Pierce v. Allen B. Du Mont Laboratories, Inc.

166 F. Supp. 332, 119 U.S.P.Q. (BNA) 108, 1958 U.S. Dist. LEXIS 3541
CourtDistrict Court, D. Delaware
DecidedSeptember 12, 1958
DocketCiv. A. No. 1624
StatusPublished
Cited by1 cases

This text of 166 F. Supp. 332 (Pierce v. Allen B. Du Mont Laboratories, Inc.) is published on Counsel Stack Legal Research, covering District Court, D. Delaware primary law. Counsel Stack provides free access to over 12 million legal documents including statutes, case law, regulations, and constitutions.

Bluebook
Pierce v. Allen B. Du Mont Laboratories, Inc., 166 F. Supp. 332, 119 U.S.P.Q. (BNA) 108, 1958 U.S. Dist. LEXIS 3541 (D. Del. 1958).

Opinion

LAYTON, District Judge.

This is a motion for summary judgment by the defendant in a suit wherein the plaintiff charges infringement of six patents issued to the plaintiff’s deceased husband, Professor George W. Pierce. The patents are Numbers 2,133,642 (642), 2,133,643 (643), 2,133,645 (645), 2,133,646 (646), 2,133,648 (648) and 2,133,070 (070).1 The first five patents were issued simultaneously on October 18, 1938, and have expired. Patent numbered 070, issued December 16, 1941, will expire on December 16, 1958.

The Complaint alleges that the defendant was or is infringing the plaintiff’s exclusive rights under these patents by manufacturing and selling electrical and electromechanical vibrator systems including the so-called Pierce oscillator.

Primarily, the scope of these patents falls within the field of radio broadcasting.
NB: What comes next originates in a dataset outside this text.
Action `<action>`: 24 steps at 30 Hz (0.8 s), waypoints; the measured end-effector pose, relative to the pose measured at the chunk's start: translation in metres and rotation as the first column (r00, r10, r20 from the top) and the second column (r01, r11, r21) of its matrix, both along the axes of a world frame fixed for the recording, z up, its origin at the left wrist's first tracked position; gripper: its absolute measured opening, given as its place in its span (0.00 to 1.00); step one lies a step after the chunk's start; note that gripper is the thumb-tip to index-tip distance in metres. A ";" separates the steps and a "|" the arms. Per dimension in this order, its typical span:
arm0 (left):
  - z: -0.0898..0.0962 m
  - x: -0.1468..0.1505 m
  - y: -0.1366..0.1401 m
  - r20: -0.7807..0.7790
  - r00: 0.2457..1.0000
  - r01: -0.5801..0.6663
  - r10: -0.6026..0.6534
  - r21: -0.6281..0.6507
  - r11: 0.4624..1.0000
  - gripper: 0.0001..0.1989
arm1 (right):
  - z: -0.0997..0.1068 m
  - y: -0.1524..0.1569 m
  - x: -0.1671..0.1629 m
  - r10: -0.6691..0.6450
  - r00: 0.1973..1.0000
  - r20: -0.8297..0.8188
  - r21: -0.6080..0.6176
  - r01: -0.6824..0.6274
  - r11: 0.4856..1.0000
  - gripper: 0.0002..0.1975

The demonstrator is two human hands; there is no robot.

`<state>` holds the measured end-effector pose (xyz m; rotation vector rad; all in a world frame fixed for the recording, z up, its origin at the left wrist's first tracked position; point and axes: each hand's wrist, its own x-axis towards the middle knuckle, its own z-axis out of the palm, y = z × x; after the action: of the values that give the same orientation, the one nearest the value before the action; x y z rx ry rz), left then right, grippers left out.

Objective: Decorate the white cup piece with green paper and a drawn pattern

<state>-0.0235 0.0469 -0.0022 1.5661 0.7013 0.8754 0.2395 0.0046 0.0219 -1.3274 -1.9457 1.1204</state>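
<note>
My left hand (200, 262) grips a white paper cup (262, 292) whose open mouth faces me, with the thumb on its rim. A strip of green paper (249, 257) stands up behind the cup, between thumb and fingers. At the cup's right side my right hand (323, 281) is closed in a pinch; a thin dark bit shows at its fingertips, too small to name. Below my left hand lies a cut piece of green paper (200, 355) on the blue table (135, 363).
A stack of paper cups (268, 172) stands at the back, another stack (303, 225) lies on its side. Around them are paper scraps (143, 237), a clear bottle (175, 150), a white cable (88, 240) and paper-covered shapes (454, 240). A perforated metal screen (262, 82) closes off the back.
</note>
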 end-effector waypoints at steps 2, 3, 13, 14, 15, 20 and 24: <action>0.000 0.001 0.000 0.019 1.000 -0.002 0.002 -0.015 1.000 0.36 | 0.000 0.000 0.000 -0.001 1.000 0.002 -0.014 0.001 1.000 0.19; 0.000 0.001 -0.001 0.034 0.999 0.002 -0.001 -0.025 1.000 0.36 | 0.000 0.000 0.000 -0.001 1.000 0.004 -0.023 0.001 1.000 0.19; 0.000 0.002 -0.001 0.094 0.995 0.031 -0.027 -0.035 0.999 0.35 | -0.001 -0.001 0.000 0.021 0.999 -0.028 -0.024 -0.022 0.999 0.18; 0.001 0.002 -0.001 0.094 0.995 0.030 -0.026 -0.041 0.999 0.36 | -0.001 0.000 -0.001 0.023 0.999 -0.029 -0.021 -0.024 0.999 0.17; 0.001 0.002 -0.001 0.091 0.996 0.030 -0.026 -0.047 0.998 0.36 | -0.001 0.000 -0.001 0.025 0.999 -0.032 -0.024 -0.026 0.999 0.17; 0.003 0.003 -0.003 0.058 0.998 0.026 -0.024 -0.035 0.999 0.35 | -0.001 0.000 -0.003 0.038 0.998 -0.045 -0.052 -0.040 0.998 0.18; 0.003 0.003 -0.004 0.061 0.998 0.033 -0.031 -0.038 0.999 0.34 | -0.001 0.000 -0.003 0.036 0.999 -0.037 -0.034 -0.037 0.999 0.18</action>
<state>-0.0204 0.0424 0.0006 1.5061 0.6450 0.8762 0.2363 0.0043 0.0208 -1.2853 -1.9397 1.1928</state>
Prior to the issuance of these patents in 1938, there existed a strong need for controlling the frequency of oscillating electrical circuits. Radio communication is transmitted by carrier waves generated from the transmitter by an alternating current of electricity flowing in and out of an antenna. Radio waves are produced when the current oscillates at high frequency. Inasmuch as communication between sender and receiver is possible only when each is tuned to the same frequency, it is important that the frequency of the waves remain constant.

Prior to 1912, de Forest had found that the thermionic vacuum tube, or triode, could be utilized to generate electric oscillations but the principal fault with his tube was that when the various elements in the circuit became heated, a considerable variation in frequency resulted.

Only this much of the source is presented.